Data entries
::::
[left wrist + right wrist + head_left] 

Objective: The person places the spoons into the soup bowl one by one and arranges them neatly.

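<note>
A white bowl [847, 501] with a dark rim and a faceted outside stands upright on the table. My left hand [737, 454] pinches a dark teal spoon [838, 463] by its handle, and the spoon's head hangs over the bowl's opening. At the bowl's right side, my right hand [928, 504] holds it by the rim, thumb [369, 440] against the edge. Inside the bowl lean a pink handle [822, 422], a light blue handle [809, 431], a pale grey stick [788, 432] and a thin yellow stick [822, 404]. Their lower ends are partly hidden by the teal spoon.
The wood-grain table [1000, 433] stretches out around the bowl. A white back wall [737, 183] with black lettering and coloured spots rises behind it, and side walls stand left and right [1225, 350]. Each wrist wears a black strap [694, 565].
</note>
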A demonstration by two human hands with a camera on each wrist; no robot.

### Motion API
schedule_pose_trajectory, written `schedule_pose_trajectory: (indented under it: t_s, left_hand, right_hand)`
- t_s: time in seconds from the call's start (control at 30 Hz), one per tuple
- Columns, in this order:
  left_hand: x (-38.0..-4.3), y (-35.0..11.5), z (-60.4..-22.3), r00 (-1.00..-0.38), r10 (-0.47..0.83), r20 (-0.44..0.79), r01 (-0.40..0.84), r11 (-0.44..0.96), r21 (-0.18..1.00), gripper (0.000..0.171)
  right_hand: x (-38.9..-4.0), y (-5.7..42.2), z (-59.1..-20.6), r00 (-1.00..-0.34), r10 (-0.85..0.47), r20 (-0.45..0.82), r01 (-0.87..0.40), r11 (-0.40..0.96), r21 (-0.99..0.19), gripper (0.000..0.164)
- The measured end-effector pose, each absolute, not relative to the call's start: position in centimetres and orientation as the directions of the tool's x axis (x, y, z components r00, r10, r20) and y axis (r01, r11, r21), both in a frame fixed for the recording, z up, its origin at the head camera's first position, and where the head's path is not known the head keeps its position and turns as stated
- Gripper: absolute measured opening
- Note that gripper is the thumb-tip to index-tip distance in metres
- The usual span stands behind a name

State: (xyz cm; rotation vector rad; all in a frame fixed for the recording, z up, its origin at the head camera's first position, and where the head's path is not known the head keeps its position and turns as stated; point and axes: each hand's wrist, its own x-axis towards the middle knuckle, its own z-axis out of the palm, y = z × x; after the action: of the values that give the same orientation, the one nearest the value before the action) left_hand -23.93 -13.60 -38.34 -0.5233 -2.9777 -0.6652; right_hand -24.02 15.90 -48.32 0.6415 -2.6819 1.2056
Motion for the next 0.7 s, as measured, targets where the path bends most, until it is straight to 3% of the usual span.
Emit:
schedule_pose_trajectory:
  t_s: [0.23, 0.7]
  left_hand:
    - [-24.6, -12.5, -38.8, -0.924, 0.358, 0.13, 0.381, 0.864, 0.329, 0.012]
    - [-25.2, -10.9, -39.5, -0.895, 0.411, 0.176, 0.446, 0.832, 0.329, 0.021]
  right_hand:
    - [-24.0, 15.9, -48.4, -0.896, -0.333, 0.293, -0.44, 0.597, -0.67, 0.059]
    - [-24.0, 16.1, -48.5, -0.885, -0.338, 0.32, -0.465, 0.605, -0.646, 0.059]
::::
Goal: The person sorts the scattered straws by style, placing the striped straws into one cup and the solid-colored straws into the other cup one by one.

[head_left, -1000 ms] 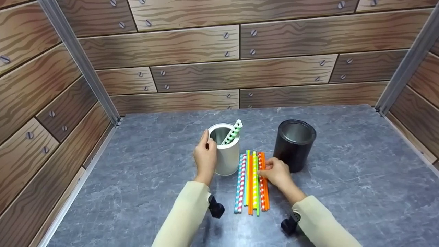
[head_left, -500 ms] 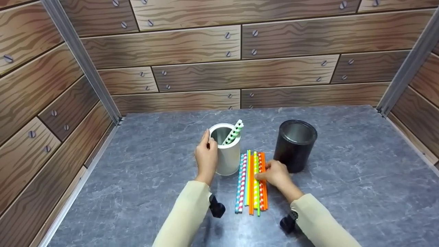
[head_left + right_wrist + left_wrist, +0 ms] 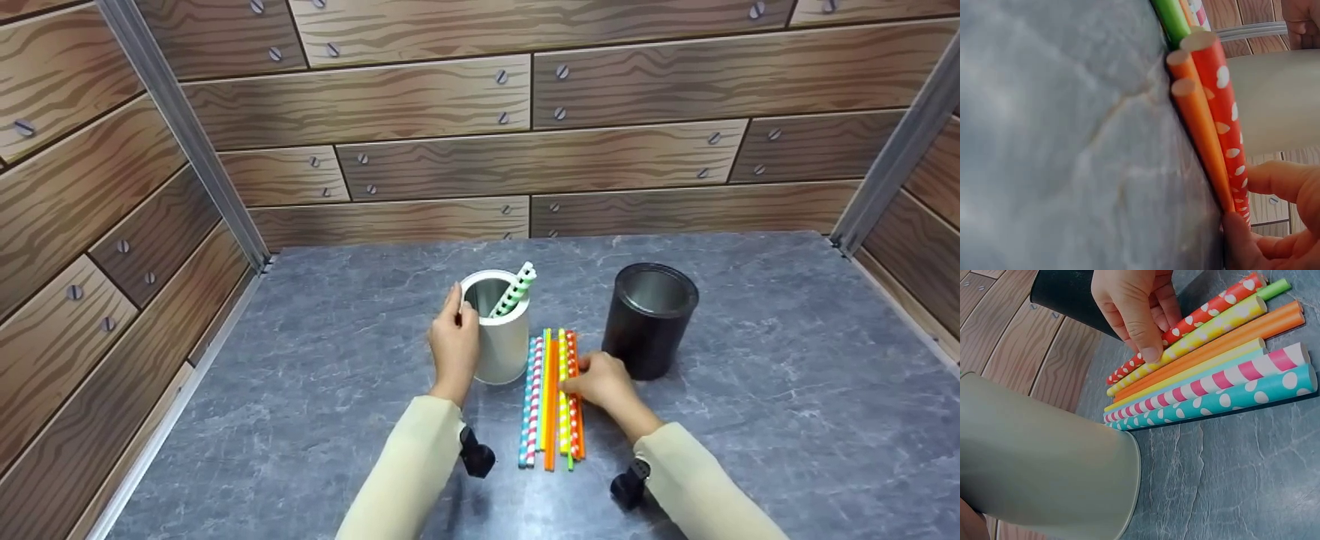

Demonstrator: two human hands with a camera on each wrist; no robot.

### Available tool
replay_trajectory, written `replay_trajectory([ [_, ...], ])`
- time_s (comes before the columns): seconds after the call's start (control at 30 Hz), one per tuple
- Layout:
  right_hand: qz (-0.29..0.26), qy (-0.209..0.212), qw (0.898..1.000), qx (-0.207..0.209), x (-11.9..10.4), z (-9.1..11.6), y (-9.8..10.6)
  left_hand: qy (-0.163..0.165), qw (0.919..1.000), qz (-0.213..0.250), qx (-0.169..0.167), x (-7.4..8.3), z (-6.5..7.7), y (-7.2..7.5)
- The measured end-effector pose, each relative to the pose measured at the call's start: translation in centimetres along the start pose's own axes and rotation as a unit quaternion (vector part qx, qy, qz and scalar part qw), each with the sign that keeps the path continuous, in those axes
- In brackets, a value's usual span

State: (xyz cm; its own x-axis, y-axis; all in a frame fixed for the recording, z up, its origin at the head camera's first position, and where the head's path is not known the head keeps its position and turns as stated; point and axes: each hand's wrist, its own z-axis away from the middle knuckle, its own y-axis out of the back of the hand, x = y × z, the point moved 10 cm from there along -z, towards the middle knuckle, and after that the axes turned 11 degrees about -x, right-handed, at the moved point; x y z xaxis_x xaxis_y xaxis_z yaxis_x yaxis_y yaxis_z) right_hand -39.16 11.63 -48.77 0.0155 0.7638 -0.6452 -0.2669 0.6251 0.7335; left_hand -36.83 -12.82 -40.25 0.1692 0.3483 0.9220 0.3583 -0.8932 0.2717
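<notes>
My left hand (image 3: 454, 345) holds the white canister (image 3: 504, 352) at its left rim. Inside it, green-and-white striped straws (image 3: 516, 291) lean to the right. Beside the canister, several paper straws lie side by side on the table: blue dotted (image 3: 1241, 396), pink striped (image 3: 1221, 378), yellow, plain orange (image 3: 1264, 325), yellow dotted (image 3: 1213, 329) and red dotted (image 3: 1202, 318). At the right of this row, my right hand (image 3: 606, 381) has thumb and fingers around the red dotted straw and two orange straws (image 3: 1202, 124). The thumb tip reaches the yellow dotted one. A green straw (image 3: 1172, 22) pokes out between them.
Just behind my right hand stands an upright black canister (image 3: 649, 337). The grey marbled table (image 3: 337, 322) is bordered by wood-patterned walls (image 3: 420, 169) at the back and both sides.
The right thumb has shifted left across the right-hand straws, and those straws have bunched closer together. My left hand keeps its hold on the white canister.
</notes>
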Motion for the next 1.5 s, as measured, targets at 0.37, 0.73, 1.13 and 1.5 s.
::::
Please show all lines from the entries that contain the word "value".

State: (xyz cm; rotation vector rad; all in a frame fixed for the recording, z up, its origin at the head camera's first position, and where the head's path is not known the head keeps its position and turns as stated; point and axes: each hand's wrist, its own x-axis towards the middle knuckle, its own z-axis out of the palm, y = z × x; after the action: of the values that give the same orientation, the one nearest the value before the action) left_hand -23.93 -13.60 -38.34 -0.5233 -2.9777 -0.6652; right_hand -24.02 15.90 -48.32 0.6415 -2.6819 1.2056
- In brackets, a value's usual span

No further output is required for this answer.